> _What needs to be done_
Type out the data again. Keep every line exactly the same.

> _Source data_
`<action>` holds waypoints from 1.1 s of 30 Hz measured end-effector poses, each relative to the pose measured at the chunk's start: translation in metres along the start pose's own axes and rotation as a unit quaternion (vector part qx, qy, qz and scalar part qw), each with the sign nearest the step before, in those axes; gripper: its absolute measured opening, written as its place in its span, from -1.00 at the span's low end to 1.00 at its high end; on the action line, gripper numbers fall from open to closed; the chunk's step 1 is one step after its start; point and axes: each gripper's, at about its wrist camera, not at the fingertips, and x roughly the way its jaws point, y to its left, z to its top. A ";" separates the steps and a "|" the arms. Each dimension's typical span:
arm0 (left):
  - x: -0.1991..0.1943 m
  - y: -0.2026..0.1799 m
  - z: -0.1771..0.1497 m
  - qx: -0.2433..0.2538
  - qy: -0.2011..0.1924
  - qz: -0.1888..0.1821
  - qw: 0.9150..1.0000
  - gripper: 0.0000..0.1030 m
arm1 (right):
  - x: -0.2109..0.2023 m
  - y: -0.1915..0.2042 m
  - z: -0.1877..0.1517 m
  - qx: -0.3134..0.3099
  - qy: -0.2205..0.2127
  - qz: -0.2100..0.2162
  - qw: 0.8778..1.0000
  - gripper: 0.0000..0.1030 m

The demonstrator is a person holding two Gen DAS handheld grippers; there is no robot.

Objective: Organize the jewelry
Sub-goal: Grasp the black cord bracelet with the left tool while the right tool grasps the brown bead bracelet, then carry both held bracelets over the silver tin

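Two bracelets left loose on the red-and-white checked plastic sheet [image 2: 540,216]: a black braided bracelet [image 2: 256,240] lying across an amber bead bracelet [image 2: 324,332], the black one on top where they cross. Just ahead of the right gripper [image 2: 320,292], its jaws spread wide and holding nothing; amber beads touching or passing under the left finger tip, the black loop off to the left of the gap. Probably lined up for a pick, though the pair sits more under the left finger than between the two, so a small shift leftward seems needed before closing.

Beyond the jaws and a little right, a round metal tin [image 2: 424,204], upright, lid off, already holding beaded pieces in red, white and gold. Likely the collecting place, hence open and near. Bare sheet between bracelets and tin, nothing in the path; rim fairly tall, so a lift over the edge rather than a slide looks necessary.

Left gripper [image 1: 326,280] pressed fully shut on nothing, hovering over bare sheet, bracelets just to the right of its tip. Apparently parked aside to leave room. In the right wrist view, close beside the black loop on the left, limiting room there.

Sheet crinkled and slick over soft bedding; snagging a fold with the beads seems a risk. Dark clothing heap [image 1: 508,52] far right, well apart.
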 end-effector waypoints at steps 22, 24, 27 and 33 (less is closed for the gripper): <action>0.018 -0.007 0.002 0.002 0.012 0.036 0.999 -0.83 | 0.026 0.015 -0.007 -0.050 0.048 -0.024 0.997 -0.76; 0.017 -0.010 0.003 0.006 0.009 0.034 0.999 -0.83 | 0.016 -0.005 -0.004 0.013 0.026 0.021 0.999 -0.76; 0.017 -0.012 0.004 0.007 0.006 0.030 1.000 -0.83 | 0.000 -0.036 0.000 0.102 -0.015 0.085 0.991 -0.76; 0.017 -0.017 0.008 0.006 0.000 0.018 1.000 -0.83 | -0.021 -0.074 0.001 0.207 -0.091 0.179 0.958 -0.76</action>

> _Solution for this exercise_
`<action>` holds waypoints from 1.1 s of 30 Hz measured end-effector poses, each relative to the pose measured at the chunk's start: translation in metres along the start pose's own axes and rotation as a unit quaternion (vector part qx, qy, qz and scalar part qw), each with the sign nearest the step before, in those axes; gripper: its absolute measured opening, written as its place in its span, from -1.00 at the span's low end to 1.00 at its high end; on the action line, gripper numbers fall from open to closed; the chunk's step 1 is one step after its start; point and axes: each gripper's, at about its wrist camera, not at the fingertips, and x roughly the way its jaws point, y to its left, z to its top. A ";" separates the steps and a "|" the arms. Each dimension's typical span:
arm0 (left):
  - x: -0.1991..0.1943 m
  - y: -0.2026..0.1799 m
  - z: -0.1771..0.1497 m
  - qx: -0.2433..0.2538
  - qy: -0.2011..0.1924
  - qz: -0.1888..0.1821
  - qw: 0.9150..1.0000
  - gripper: 0.0000..0.1030 m
arm1 (right):
  - x: -0.2109..0.2023 m
  - y: -0.1915..0.2042 m
  - z: -0.1877..0.1517 m
  - qx: -0.3134..0.3099
  - qy: -0.2205..0.2127
  - qz: -0.2100..0.2162
  - qw: 0.8778..1.0000
  - gripper: 0.0000..0.1030 m

The demonstrator is a person holding two Gen DAS handheld grippers; there is no robot.

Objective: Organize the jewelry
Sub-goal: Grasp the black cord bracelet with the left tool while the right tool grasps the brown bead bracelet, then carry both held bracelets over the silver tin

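Two bracelets left loose on the red-and-white checked plastic sheet [image 2: 540,216]: a black braided bracelet [image 2: 256,240] lying across an amber bead bracelet [image 2: 324,332], the black one on top where they cross. Just ahead of the right gripper [image 2: 320,292], its jaws spread wide and holding nothing; amber beads touching or passing under the left finger tip, the black loop off to the left of the gap. Probably lined up for a pick, though the pair sits more under the left finger than between the two, so a small shift leftward seems needed before closing.

Beyond the jaws and a little right, a round metal tin [image 2: 424,204], upright, lid off, already holding beaded pieces in red, white and gold. Likely the collecting place, hence open and near. Bare sheet between bracelets and tin, nothing in the path; rim fairly tall, so a lift over the edge rather than a slide looks necessary.

Left gripper [image 1: 326,280] pressed fully shut on nothing, hovering over bare sheet, bracelets just to the right of its tip. Apparently parked aside to leave room. In the right wrist view, close beside the black loop on the left, limiting room there.

Sheet crinkled and slick over soft bedding; snagging a fold with the beads seems a risk. Dark clothing heap [image 1: 508,52] far right, well apart.
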 end-effector waypoints at steps 22, 24, 27 and 33 (less is closed for the gripper): <action>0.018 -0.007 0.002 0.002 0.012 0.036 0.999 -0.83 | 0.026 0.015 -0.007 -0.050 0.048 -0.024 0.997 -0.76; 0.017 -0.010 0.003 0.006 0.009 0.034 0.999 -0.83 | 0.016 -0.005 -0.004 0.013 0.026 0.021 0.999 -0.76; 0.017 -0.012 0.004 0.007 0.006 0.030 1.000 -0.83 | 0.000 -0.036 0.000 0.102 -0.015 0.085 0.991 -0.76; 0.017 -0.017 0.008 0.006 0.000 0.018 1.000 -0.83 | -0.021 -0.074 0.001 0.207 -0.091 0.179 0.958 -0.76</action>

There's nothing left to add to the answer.